Oficial de Legião do Estado-Maior General (EMG) com chefes das Missões Militares Angolanas na República Democrática do Congo e República do Congo-Brazzaville no ano 2000.

Conselheiro do ministro da Defesa Nacional de 2005 a 2009, conselheiro do chefe do Estado-Maior-General desde 2009 e em 2014, por ordem do Comandante-Chefe, passou à reforma por limite de idade.

Numa entrevista ao Jornal de Angola, em 2017, Tonta Afonso Castro reconheceu que Angola estava a mudar, mas apontou pequenas coisas que deviam ser feitas. "Um exemplo simples é que Luanda está cercada de rios e não tem água. Sabe porquê? Porque o general vende água, o ministro vende água. Se esses vendem água, o povo não pode ter água. Se um general desvia a canalização ninguém vai lá dizer que isso não está correcto. Há certos negócios que os dirigentes não devem fazer. Outra coisa, antes não haviam tantos libaneses e outros árabes em Angola. Agora estamos cheios deles. Esses homens, quando entram num país, o Banco Nacional torna-se num mercado. Vi isso no Congo, no tempo de Mobutu, quando entraram um monte de árabes. O Banco Nacional do Congo tornou-se numa praça onde se trocavam dólares com francos congoleses. Agora aqui faz-se a mesma coisa".

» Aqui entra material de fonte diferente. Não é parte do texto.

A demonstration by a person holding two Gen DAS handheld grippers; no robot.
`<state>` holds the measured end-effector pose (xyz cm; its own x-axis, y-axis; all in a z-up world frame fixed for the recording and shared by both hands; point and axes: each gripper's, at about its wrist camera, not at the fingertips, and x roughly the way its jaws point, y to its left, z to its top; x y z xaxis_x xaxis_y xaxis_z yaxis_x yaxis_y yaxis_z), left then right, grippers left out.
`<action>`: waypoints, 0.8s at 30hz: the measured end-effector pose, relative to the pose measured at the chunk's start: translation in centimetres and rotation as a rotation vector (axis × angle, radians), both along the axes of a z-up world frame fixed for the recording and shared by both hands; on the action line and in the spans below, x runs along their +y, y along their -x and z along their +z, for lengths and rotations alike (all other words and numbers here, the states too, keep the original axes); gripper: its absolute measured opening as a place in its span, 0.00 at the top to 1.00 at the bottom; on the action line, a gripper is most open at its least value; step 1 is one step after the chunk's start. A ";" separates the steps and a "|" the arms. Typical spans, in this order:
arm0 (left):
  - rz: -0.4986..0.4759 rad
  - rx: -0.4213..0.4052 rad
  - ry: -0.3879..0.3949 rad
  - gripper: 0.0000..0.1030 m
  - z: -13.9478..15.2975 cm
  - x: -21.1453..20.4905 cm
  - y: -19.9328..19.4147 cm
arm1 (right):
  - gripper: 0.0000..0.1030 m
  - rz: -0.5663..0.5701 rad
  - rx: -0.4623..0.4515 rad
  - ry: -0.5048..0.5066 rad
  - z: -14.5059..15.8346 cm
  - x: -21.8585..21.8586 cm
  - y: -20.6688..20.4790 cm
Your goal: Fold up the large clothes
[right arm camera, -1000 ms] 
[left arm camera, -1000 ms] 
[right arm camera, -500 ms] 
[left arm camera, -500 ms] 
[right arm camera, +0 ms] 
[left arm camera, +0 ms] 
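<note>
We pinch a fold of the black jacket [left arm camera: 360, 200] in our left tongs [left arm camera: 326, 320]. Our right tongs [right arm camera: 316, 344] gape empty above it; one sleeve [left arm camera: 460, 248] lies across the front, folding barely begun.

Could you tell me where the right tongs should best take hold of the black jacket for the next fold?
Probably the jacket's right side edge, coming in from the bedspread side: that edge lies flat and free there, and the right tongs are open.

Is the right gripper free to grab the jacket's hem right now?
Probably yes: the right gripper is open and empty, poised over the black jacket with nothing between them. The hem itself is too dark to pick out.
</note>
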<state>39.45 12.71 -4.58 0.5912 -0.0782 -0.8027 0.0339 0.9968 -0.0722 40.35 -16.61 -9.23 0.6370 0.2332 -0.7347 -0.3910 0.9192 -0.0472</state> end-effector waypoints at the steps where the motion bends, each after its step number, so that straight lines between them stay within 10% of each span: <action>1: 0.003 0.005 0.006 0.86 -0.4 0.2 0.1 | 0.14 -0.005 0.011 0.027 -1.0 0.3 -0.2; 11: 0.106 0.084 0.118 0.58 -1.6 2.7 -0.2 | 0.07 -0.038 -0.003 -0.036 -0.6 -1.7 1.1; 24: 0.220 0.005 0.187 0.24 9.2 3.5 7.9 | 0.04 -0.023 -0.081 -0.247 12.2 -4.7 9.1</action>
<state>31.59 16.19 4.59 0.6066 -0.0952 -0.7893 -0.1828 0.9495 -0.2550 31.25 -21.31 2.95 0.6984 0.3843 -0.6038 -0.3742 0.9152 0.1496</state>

Como solução, o tenente-general apontava a necessidade do controlo da imigração. "Antes tínhamos fábricas de pneus. Quem rebentou com isso? Hoje é o árabe que nos envia pneus. Tínhamos fábrica de montar televisões, no Huambo, até televisão a cores. Onde está? Não foi a guerra que destruiu isso, foi o próprio angolano quem destruiu. Tínhamos fábrica de baterias Tudor. Onde está? No Uíge começaram a montar pequenos carros que custavam barato. Onde está essa fábrica? A Textang, funciona? Não. Não foi o povo que a destruiu, foram os dirigentes, para terem sócios libaneses e venderem tudo isso para obter riqueza. Não vendem comida, Luanda está cheia de pneus e os dirigentes angolanos são os sócios desses comerciantes. O que rebenta com Angola não são homens que vêm de fora, são os próprios angolanos", sublinhou.